Having had direct experience with a system like that, my anecdotal experience was that the affluent school still has more than enough money (anecdotal), while the poorer surrounding school districts were critically underfunded (not quite as anecdotal, newspaper stories from the time, etc).

That's not to say that the program wasn't helping, but the mere existence of such a program isn't enough to equalize that variable. Of course the points you bring up are important factors in education as well.


How does that work if average is $15k per kid? In the class of 20 kids it's 300k per year. It's hard to imagine it's not enough to fund decent education. Google tells me it's closer to 20k in California. That is crazy amount of money.


We were a small affluent school district and the receiving school districts were much, much larger.

I'm not sure if the exact figures, but part of the issue is that it was a low tax jurisdiction in general, and presumably the program was implemented to patch the system and bring it up to par, which it only partly did. If the transfers were implemented on top of a system that wasn't already at crisis levels, no doubt net outcome would improve in kind.


In NJ it goes further and the poorest towns have much better funded schools than average. Been that way for decades. Zuckerberg even gave us an extra $100 million just for fun. None of it has affected the disparity in outcomes.


Also, I attended a university in Newark NJ. Our city campus was adjacent to a Newark public high school. If you walked on the nearby sidewalk, you had to watch out for items being thrown out of the upper story high school class rooms, such as chairs and even desks. So I assume the teachers at that school had their hands full.

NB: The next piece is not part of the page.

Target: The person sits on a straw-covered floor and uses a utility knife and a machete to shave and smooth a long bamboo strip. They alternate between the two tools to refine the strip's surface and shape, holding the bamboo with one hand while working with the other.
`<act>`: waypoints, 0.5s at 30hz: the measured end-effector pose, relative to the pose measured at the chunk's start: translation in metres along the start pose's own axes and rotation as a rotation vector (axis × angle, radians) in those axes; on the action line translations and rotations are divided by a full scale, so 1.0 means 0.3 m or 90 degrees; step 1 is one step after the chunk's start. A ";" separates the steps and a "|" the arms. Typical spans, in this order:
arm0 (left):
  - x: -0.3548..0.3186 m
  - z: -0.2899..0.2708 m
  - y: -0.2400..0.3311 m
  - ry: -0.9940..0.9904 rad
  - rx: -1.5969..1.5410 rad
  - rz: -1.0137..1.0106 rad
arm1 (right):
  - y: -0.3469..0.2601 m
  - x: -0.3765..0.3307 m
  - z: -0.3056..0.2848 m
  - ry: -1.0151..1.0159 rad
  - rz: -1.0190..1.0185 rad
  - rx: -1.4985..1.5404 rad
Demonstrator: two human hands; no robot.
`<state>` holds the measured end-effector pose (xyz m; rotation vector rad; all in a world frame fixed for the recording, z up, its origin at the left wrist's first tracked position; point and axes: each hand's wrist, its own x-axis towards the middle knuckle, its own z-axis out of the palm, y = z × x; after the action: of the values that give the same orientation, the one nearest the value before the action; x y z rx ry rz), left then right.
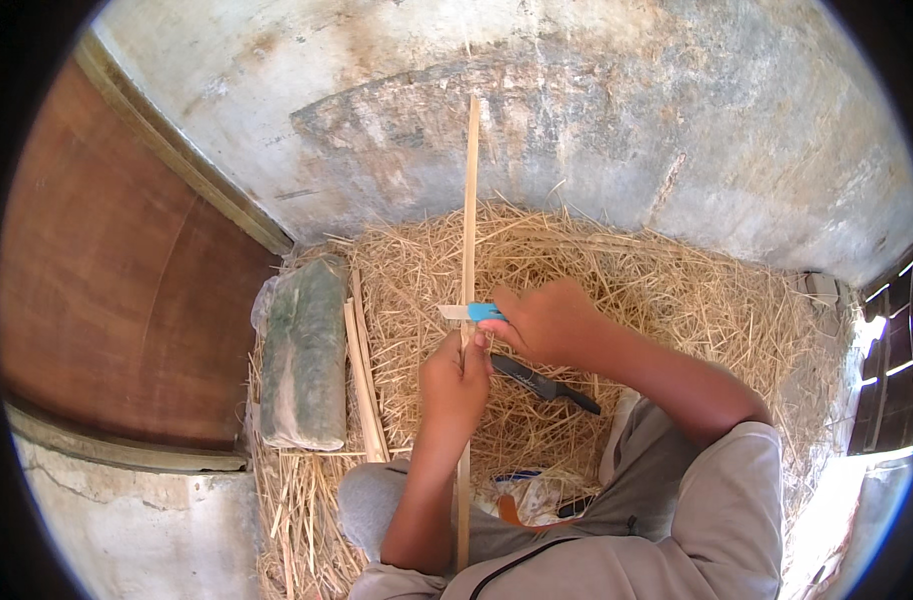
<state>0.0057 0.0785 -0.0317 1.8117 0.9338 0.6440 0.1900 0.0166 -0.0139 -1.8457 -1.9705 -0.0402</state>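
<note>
My left hand [455,382] grips a long thin wooden strip [470,210] that stands nearly upright and reaches from my lap up past the wall. My right hand [545,322] holds a small knife with a blue handle [477,312], its blade laid across the strip just above my left hand. A black-handled knife [545,383] lies on the straw under my right forearm.
A straw heap [667,290] covers the floor against a worn plaster wall [577,110]. Several split wooden strips [363,380] lie beside a grey-green wrapped bundle [305,350] at left. A brown wooden door [117,290] stands at far left. A crumpled plastic bag [532,495] rests by my knee.
</note>
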 end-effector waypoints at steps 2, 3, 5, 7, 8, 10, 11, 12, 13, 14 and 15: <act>0.009 0.007 -0.008 -0.006 -0.005 0.008 | 0.009 0.004 -0.002 -0.001 0.002 -0.032; 0.012 0.010 -0.008 -0.009 -0.008 0.012 | 0.014 0.005 -0.004 -0.002 0.003 -0.048; 0.014 0.012 -0.007 -0.011 -0.002 0.008 | 0.030 0.007 0.011 0.019 -0.008 -0.052; 0.013 0.015 -0.008 -0.013 -0.012 -0.006 | 0.042 0.006 0.018 0.034 -0.019 -0.061; 0.013 0.015 -0.013 -0.016 -0.025 -0.019 | 0.040 0.007 0.017 0.037 -0.024 -0.067; 0.013 0.018 -0.020 -0.015 -0.031 -0.028 | 0.042 0.007 0.023 0.045 -0.029 -0.079; 0.015 0.023 -0.023 -0.012 -0.024 -0.024 | 0.049 0.006 0.034 0.049 -0.030 -0.084; 0.016 0.028 -0.027 -0.008 -0.018 -0.019 | 0.055 0.006 0.041 0.054 -0.031 -0.090; 0.018 0.033 -0.032 -0.011 -0.019 -0.020 | 0.061 0.004 0.046 0.051 -0.030 -0.094; 0.020 0.032 -0.037 -0.012 -0.018 -0.020 | 0.062 0.008 0.049 0.049 -0.031 -0.097; 0.021 0.032 -0.041 -0.013 -0.018 -0.021 | 0.063 0.011 0.051 0.047 -0.032 -0.100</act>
<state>0.0126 0.0817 -0.0466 1.7713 0.9341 0.6149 0.2036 0.0265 -0.0319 -1.8615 -2.0122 -0.2813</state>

A friend's son just started as a teacher in a middle school in a low income district in NJ. On back to school night, for one of his classes, not one parent showed up. So, yeah, the outcomes are dependent on more than money.


I think that the amount of money spent per pupil is not a critical factor. It does help I’m sure to a certain point, but the issue with the educational system is not about money. For example, Many inner city schools spend far more money per pupil than suburban schools and yet these inner city school systems have terrible results.

The real issue is what you addressed with the introduction of phonics, which addresses the instruction and the material and how it’s taught. These are improvements that would be felt across all socioeconomic levels and schools across geographic areas. Another critical factor is parents and how they support their children and the time that parents have to support their children. Lower socioeconomic level families do not have time and do not have money to support children academically as they are working multiple low income jobs while trying to survive and pay rent and eat.


This isn't only reflected in educational standards. I've seen a ton more restrictions in traffic and speed limits in more affluent areas, and higher/less blatant enforcement in poorer areas, even when the poorer areas are more populated with children.